I have been buying from Gelluminations so far, and I have to use about 4 ounces per 100 oz batch.  They are SO cheep, but I am wondering if I would use less of other company's fragrances, because they are stronger.  

 Does anyone know if it would come out to be about the same price to buy a better quality fragrance that I can use in smaller quantities of?

Thanks so much!


----------



## donniej (Apr 22, 2010)

IMO, the biggest difference between cheap and expensive FO's is whether they sieze and/or discolor the soap.  I don't think strength is usually an issue, though I must admit I rarely use FO's... I use EO's 99% of the time.


----------



## Tabitha (Apr 22, 2010)

Fos, like _anything_ else, can be cut with cheap fillers (think bologne vs steak) making it neccessary to use more to get the same effect. It will just be trial & error on your part to decide how much of each oil needs to be used to get the effect you desire.


----------



## evatgirl73 (Apr 22, 2010)

I too got sucked in by Gelluminations/Brighter Scents (same company) in the beginning. Truth is, there is a LOT of difference between cheap FOs and more pricey ones. A lot. I won't waste my time and other ingredients on cheap FOs anymore. I buy only from a few trusted suppliers where I *know* I'm going to be pleased with the quality of oils (Scent Works, Brambleberry, Daystar and Soapsupplies). I know there are other great suppliers that I have not tried yet, but they have good reviews here and on other soap forums. 
Gelluminations FOs mostly smell off and are very weak. I do like their Pink Frosted Cupcake for bath bombs (but I can't find it on their site anymore) and their apple blossom/green apple mixed together makes a lovely, fresh kids' scent, but it is weak. Other than those... everything else I have tried from there (and I bought 3 or 4 sampler packs) has been "off" and extremely weak. 
I would highly recommend checking some of the "pricier" suppliers (which honestly, aren't *that* much more $$$) and checking for yourself. I use 0.7-1.0oz/PPO, but I like strongly scented soap.


----------



## Sunny (Apr 22, 2010)

I am new at soaping but I have noticed the difference between cheap and expensive ones... The more expensive ones, yes you often can use less, but also they can have a "deeper," more complex scent to them.
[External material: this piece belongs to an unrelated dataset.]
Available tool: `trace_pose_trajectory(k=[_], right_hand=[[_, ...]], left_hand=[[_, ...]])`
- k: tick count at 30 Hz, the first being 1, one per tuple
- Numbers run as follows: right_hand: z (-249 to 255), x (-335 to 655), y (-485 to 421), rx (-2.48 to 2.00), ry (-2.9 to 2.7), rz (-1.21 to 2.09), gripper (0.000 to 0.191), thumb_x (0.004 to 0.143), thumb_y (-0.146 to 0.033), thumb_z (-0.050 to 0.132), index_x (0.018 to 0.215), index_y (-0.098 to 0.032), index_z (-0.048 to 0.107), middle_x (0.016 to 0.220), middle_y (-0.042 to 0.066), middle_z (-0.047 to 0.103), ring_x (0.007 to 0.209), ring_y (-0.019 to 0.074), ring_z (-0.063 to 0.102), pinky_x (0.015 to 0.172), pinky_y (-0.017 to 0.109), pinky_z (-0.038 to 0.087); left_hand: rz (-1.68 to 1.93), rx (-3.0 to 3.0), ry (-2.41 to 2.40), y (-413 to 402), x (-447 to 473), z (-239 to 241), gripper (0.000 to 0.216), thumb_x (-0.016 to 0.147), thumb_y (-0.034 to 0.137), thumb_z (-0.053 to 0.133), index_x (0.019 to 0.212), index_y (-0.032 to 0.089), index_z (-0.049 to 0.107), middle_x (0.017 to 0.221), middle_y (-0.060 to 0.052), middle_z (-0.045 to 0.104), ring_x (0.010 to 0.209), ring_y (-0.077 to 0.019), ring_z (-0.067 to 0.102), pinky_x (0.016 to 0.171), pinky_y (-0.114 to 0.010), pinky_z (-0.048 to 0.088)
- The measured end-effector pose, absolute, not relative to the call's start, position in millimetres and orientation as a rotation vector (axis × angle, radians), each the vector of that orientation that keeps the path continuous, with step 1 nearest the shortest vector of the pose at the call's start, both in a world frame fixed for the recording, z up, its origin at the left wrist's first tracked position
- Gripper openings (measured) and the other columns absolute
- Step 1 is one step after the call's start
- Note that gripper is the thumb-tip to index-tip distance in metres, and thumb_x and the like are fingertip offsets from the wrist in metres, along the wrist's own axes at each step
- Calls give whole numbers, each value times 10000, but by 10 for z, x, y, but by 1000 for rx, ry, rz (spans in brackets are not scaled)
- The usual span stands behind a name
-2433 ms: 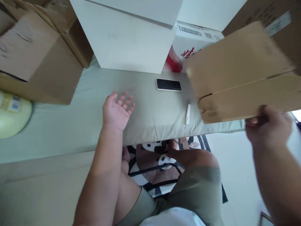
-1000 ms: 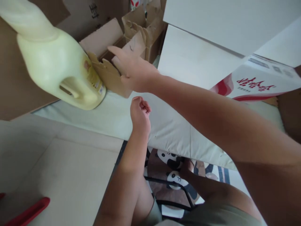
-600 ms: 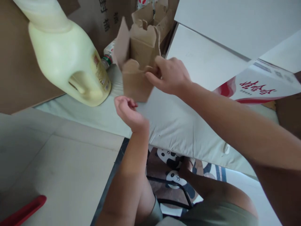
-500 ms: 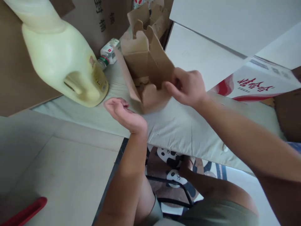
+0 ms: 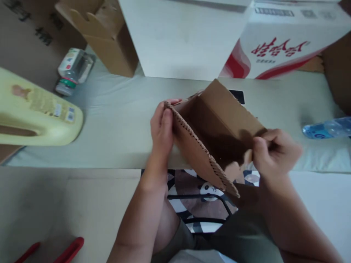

Cheap FO's often smell ... cheap!

donnie brings up a good point though, you should try using EO's if you haven't, you can often use even less of those (but in some cases they can cost a loootttt more. worth it in my opinion).


----------



## lauramw71 (Apr 24, 2010)

I've used Gelluminations too...  Sweet Pea and Warm Vanilla sugar smell right on but are MUCH weaker than others.  The Downy Clean Breeze is AWFUL!!!  I couldn't resist ordering since they were so much cheaper, but I feel it was a waste of time and money on their scents.  They're just too weak for my tastes.  I'd rather pay a little bit more to get a better quality.


----------



## carebear (Apr 24, 2010)

donniej said:
			
		

> IMO, the biggest difference between cheap and expensive FO's is whether they sieze and/or discolor the soap.  I don't think strength is usually an issue, though I must admit I rarely use FO's... I use EO's 99% of the time.



Interesting, I think quite the opposite.  Intensity I've seen a connection with price, but for whether or not a fragrance will seize or discolor I've not seen any connection with price at all.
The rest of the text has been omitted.